Concurrently, Choy took an anthropological approach to investigating what performers experience in their minds. For the documentary video series Soft Machine (2012–15), he interviewed 88 performers across Asia. During this process, he was introduced by a folk dancer in West Papua to the intersection between movements and customs such as shamanic rituals. Choy’s initial request to record the brainwaves of a shaman as he contacted spirits was denied. However, this encounter brought Choy to try non-scientific methods in his work. Asking “what is humanly impossible and ghostly possible,” he created Unbearable Darkness (2018). In preparation for the work, which he intended as the “mother of all recreations” for Hijikata’s choreography, he went back to the source— the mind and spirit of the deceased Hijikata, and reached out to the Butoh master in a shaman-facilitated séance. The results of this “interview,” which touched on Hijikata’s choreographic process, the regrets he had, and what he thought the future of Butoh would be like, cumulated in Choy’s reprisals of Hijikata’s key pieces on stage, while motion-capture technologies cast the gestures onto projected avatars of Hijikata at different ages. Choy thought of the glitches in the live-generated animation as interference from Hijikata’s ghost.

This exploration fueled Choy’s fascination with the spirit realm and his burgeoning curiosity with how technology could channel souls. “In the making of Unbearable Darkness, I experienced a lot of bad luck. I thought I had come too close to the underworld and darkness, and so I decided to turn to the light and went in search of deities,” he told me. Thus he started the research project Cosmic Wander (2019– ), which like Soft Machine, has an anthropological bent, as Choy interviews shamans across Asia, from Siberia to Indonesia. Though the pandemic has halted Choy’s on-the-ground research, it has also inspired him to fashion Cosmic Wander into a “conceptual travel agency” that creates “one-of-a-kind expeditions into different realms of spirituality and transcendence.” Advertised on the agency’s website is an upcoming VR experience of Siberian shamanism.

Postcolonial Spirits (2021) is the latest manifestation of Cosmic Wander, and continues the cybernetic methods of Unbearable Darkness.

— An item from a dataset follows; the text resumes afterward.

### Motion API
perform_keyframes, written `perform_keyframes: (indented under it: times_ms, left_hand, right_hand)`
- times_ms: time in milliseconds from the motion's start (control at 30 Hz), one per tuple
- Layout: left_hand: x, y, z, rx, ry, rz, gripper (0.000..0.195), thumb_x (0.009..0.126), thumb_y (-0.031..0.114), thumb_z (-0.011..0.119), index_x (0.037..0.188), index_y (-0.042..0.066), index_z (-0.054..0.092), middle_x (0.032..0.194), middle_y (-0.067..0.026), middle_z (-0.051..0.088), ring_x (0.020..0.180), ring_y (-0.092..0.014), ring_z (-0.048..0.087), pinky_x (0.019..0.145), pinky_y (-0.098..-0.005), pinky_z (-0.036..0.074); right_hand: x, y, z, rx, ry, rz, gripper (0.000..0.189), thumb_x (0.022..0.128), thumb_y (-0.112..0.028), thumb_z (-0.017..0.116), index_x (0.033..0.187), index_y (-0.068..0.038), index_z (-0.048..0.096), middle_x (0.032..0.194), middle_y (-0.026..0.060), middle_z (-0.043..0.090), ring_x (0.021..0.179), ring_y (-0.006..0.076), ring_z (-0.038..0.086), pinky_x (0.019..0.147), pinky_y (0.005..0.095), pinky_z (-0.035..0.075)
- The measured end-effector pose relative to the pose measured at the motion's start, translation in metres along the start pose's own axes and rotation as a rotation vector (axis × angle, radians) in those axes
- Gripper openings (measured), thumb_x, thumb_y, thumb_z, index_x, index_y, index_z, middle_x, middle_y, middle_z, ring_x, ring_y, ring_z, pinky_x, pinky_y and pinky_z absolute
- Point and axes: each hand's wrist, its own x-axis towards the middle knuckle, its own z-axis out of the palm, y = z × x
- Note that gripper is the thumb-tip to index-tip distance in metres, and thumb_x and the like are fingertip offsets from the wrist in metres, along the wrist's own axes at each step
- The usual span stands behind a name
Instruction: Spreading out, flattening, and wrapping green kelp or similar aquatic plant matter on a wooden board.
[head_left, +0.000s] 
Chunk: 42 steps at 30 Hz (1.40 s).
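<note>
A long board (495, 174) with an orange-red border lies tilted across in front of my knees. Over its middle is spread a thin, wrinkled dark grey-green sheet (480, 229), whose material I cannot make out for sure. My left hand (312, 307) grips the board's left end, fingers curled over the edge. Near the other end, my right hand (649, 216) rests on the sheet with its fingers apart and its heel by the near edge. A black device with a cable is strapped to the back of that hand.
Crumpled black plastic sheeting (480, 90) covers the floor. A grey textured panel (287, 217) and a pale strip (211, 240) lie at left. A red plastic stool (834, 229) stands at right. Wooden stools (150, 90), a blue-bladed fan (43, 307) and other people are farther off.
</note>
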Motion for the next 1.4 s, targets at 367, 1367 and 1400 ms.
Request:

The performance centers on Indonesian Dolalak trance- dances, which emerged in the 1930s and incorporates traditional Javanese moves, costumes based on Dutch soldier uniforms, Islamic poems, and satirical songs about colonizers, including contemporary lyrical spinoffs lampooning corporate gentrifiers. On stage at Berlin’s HAU Hebbel am Ufer theater, where the piece premiered in August, a Dutch dancer performed the Dolalak choreography that he had learned from a Javanese maestro, who starred alongside him in a projected live feed. In using telepresence to conjoin the formerly colonized with the descendants of the colonizers as a “critical voice from the people against the power,” and thus closing “an ancestral loop,” Choy, it could be said, is taking on the role of a shaman himself.